Since working social media like crazy, I'm getting requests to post my speaking schedule. For those of you who are here for that, scroll down. For those of you who weren't alive in 1980, I'm posting a few newspaper clippings to give you the flavor of who I was, and still am. Basically...looking for truth, justice and the American way, as the Superman slogan used to go. Since my aunt died of breast cancer in our home when I was 5, I have been trying to figure out the truth about food and how to dodge genetic/environmental bullets.
I was born with a "try to save the world" head, as a few others in my family were. It's a gene that doesn't die easily, even though Mama told me early on, "You can't change the world." I didn't believe her then, and I'm still trying to prove her wrong. So it goes with kids.
More importantly, I am thrilled to be doing book signings at 5 Whole Foods in South Florida.
The stores are doing cooking demos with recipes from my book, I get to do my slide show and talk in most stores that have the space, but for sure the talk. It is really an honor to even have my book sold at Whole Foods. I "auditioned" for the speaker circuit at the Tampa store, and the marketing director there was kind enough to send out blast e-mails to other stores saying that the book sold well and attracted shoppers.
My slide show has a picture of a newspaper article from 1983 when my sister got breast cancer and I almost died of a colon blockage.
That was my wake-up call. In that interview, I jokingly said to the reporter, "My dream in life is to start a fast food health food chain and call it Tofu Tico." Never joke with a reporter unless you want it quoted. Secretly, I guess I did. The headline for the story was, "Reporter Dreams of Opening Own Cafe Serving Natural Foods." Point being, dreaming, wishing with all your heart, is so important in life. Good things do happen.
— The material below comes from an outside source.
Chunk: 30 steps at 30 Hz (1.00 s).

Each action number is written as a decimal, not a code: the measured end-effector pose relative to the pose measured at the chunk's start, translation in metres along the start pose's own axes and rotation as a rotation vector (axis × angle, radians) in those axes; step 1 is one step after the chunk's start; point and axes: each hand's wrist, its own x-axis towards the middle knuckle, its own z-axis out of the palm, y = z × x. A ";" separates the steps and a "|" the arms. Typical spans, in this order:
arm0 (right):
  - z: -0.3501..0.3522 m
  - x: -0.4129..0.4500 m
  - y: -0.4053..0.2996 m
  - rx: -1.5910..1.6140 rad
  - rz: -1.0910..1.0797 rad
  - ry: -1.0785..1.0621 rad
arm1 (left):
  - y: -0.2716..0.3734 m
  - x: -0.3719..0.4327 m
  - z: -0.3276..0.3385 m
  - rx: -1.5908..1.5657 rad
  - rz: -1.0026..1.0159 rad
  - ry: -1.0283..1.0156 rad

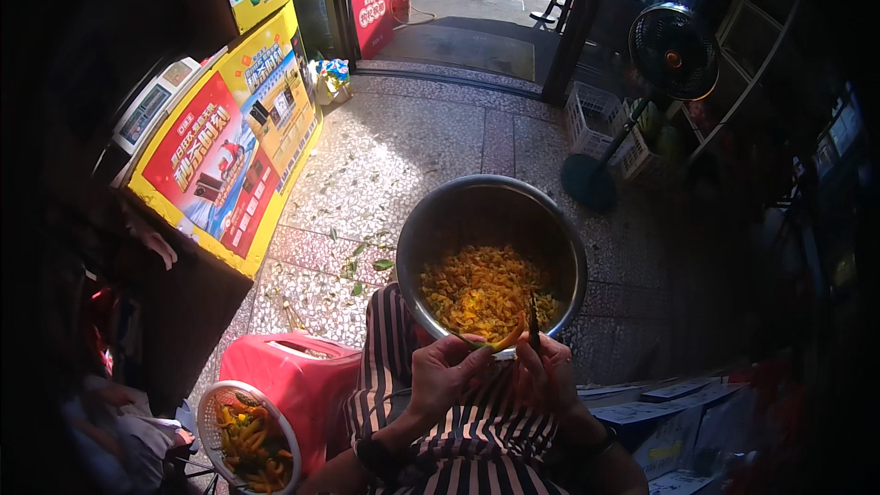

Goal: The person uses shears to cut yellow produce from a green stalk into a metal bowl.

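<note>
My left hand (445, 372) pinches a curved orange-yellow chili pepper (511, 338) by its green stem end, over the near rim of a large stainless steel bowl (440, 199). In my right hand (554, 370) is a slim dark-bladed cutting tool (533, 316), most likely scissors, its blade pointing up beside the pepper's tip. The fingers hide most of its handle. Chopped orange and yellow chili pieces (474, 282) cover the bottom of the bowl, which rests at my striped clothing. To the left, a white plastic basket (204, 419) holds whole peppers (251, 436), some with green stems.
A red plastic stool (275, 364) stands beside the basket. Leaves (383, 265) litter the terrazzo floor (385, 130). At left is a poster-covered counter (275, 220); at right, a standing fan (674, 58), a white crate (595, 110) and boxes (660, 419). Another person's hand (158, 246) shows by the counter.
</note>
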 end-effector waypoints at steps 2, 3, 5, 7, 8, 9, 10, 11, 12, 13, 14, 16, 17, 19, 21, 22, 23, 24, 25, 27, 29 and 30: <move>-0.016 -0.005 -0.008 -0.104 0.196 -0.052 | -0.001 0.001 -0.001 0.036 0.076 0.047; -0.023 -0.007 -0.012 -0.322 0.310 -0.048 | -0.001 0.003 -0.002 0.168 0.185 0.075; -0.027 -0.009 -0.013 -0.645 -0.063 0.014 | -0.003 0.004 -0.005 0.389 0.383 0.098; -0.029 -0.009 -0.013 -0.938 -0.190 0.044 | -0.007 0.001 -0.005 0.399 0.360 0.091; -0.029 -0.009 -0.011 -1.042 -0.153 0.032 | -0.008 0.001 -0.005 0.409 0.360 0.081; -0.028 -0.008 -0.010 -1.131 -0.120 0.031 | -0.010 0.000 -0.005 0.419 0.362 0.071; -0.028 -0.008 -0.009 -1.172 -0.154 0.029 | -0.011 0.000 -0.005 0.455 0.361 0.060; -0.027 -0.007 -0.008 -1.180 -0.138 -0.007 | -0.012 -0.001 -0.006 0.491 0.360 0.050; -0.027 -0.007 -0.007 -1.177 -0.126 -0.030 | -0.013 -0.001 -0.006 0.517 0.356 0.044; -0.026 -0.006 -0.007 -1.160 -0.145 -0.043 | -0.014 -0.002 -0.007 0.540 0.354 0.033; -0.025 -0.005 -0.005 -1.186 -0.226 -0.050 | -0.015 -0.003 -0.006 0.551 0.349 0.026; -0.025 -0.005 -0.004 -1.091 -0.004 -0.114 | -0.018 -0.005 -0.007 0.526 0.308 0.026; -0.025 -0.005 -0.003 -1.079 0.089 -0.149 | -0.018 -0.005 -0.009 0.489 0.274 0.035; -0.024 -0.006 -0.001 -0.953 0.051 -0.121 | -0.019 -0.006 -0.011 0.363 0.187 0.048; -0.024 -0.007 -0.001 -0.951 0.172 -0.146 | -0.020 -0.005 -0.012 0.183 0.086 0.050; -0.022 -0.007 0.001 -0.981 0.090 -0.159 | -0.020 -0.005 -0.012 0.147 0.052 0.045; -0.020 -0.008 0.001 -1.008 -0.011 -0.147 | -0.020 -0.005 -0.011 0.197 0.087 0.027; -0.019 -0.007 0.002 -1.070 -0.047 -0.124 | -0.020 -0.006 -0.010 0.247 0.107 0.020; -0.018 -0.007 0.002 -1.115 -0.117 -0.102 | -0.020 -0.006 -0.008 0.309 0.131 0.015; -0.017 -0.006 0.003 -1.081 -0.028 -0.112 | -0.018 -0.007 -0.008 0.322 0.151 -0.009; -0.018 -0.006 0.002 -0.979 0.204 -0.171 | -0.016 -0.009 -0.010 0.277 0.125 -0.014; -0.017 -0.006 0.003 -0.888 0.196 -0.168 | -0.016 -0.008 -0.011 0.219 0.090 -0.011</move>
I wish I'd thought of the name "Whole Foods." But I love telling the world how much a plant-based diet can save you money at the store and by avoiding expensive diseases and doctors. I am not as one Miami TV reporter recently and justifiably suggested, a flack for Whole Foods or anyone. I do these talks for free because I have 3 daughters. The odds are, one of us may get cancer. My parents were so sick and diseased by the time I had kids, they couldn't lift my kids, let alone babysit them. My mom, aunt & both sisters had breast cancer. My best friend died of it. Preventable disease are not sustainable, no matter who pays for it.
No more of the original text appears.